Dave Stewart | Heart of Stone

UK songwriter/vocalist/guitarist Dave Stewart, probably best known as half of Eurythmics, has also enjoyed a busy career as a solo rock/pop artist, music producer, and music video director. His solo release “Heart of Stone” (1994) modulates at 1:53. Then, after a guitar solo which might have come from a dream journal, Stewart falls like timber at the downward modulation back to the original key.

Yes, that is legendary funk bassist Bootsy Collins!

Many thanks to MotD fan John Powhida for this submission.

They Might Be Giants | Birdhouse In Your Soul

“Birdhouse In Your Soul,” a 1989 single from the always-quirky They Might Be Giants, reached #3 on the US Modern Rock Tracks Chart, performed well on college radio, and has been the alternative rock band’s best-performing release to date.
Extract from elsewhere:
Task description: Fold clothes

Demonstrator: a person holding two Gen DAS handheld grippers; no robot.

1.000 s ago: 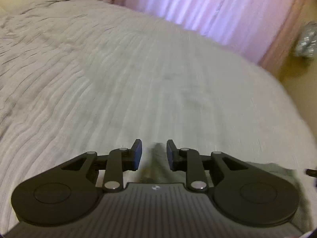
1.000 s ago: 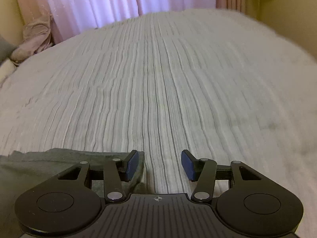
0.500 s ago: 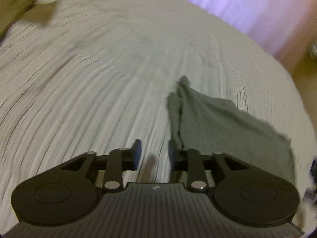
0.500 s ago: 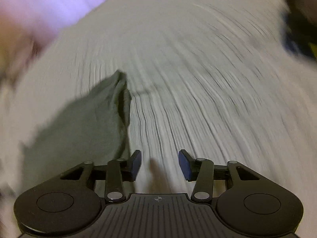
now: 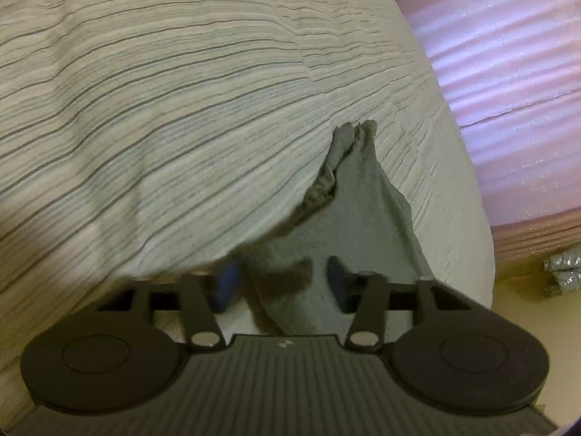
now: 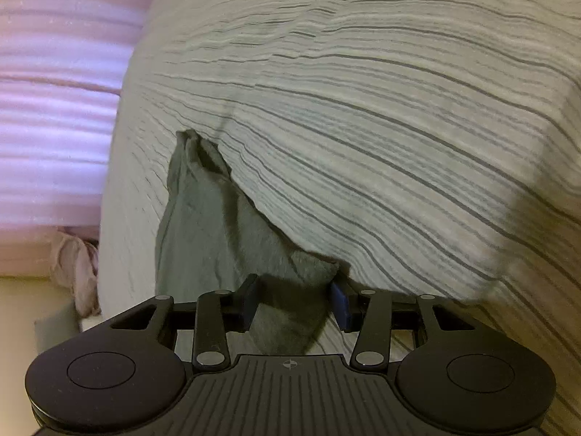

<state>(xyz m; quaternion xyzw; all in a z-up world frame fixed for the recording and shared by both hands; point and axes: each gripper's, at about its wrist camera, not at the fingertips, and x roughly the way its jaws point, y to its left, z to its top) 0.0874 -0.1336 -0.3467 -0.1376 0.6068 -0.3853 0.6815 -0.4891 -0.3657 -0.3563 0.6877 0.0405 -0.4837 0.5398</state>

The tune bounces back and forth between C major and Eb major throughout (starting at 0:27), with the exception of an early instrumental bridge from 1:24 – 1:43, which plays by its own rulebook.

Also stranger than fiction: the tune was later covered by Broadway stars Kristin Chenoweth and Ellen Greene for the TV series Pushing Daisies (see second video below).

Nikko Ielasi + Nikkollective | Bang Bang

While this tune doesn’t feature a modulation until the instrumental outro, it’s a standout harmonically. A cover of “Bang Bang,” the hit 2014 collaboration by Jessie J, Ariana Grande, and Nicki Minaj, this 2015 live cover features a profoundly re-harmonized arrangement by bandleader and keyboardist Nikko Ielasi. Starting around the 1:00 mark, the energetic new arrangement of the one-chord original version really kicks in — and never lets up.

The Turtles | Elenore

The Turtles, an American band led by Howard Kaylan and Mark Volman (later known as Flo and Eddie), released “Elenore” in 1968. Unhappy with its record label, the band intentionally delivered a single with off-kilter lyrics. According to the liner notes for the band’s compilation album Solid Zinc: “‘Elenore’ was a parody of ‘Happy Together’…I gave them a very skewed version…with all these bizarre words. It was my feeling that they would listen to how strange and stupid the song was and leave us alone. But they didn’t get the joke.”

Nobody else got the joke, either: the two-and-a-half minute “sunshine pop” single packed a huge punch, shooting into the top 10 in the US, Canada, the UK, and Australia.

Following the same pattern as “Happy Together,” one of the band’s other big singles, the E minor verses transition to E major and back again throughout the tune, starting at 0:43.

Led Zeppelin | All of My Love

1979’s “All of My Love” by Led Zeppelin is a rock ballad co-written by the band’s lead vocalist, Robert Plant, and Zeppelin’s bassist John Paul Jones. The tune was written in honor of Plant’s son, who tragically died of a sudden illness as a pre-schooler. From PopMatters‘ review: “the saddest and most heartfelt Zeppelin song … which hauntingly enough sounds like a foreshadowing of a band on the path to an impending and unforeseeable dissolution.” Indeed, the hugely popular band broke up the very next year in the wake of drummer John Bonham‘s death.

A direct whole-step modulation hits at the 4:25 mark.

Aretha Franklin | Respect

“Respect,” originally released by Otis Redding in 1965, was later a huge 1967 hit for Lady Soul, Aretha Franklin. Franklin’s cover became a feminist battle cry as well as one of the best-known American R&B tunes, winning Recording Academy / GRAMMYs, entry into the Grammy Hall, honor by The Library of Congress, a #5 perch on Rolling Stone magazine’s list of “The 500 Greatest Songs of All Time”, and a place on the “Songs of the Century” list by the The Recording Industry Association of America (RIAA) and the National Endowment for the Arts.

The tune modulates on the brief instrumental bridge at 1:17 and is back to its original key at 1:34.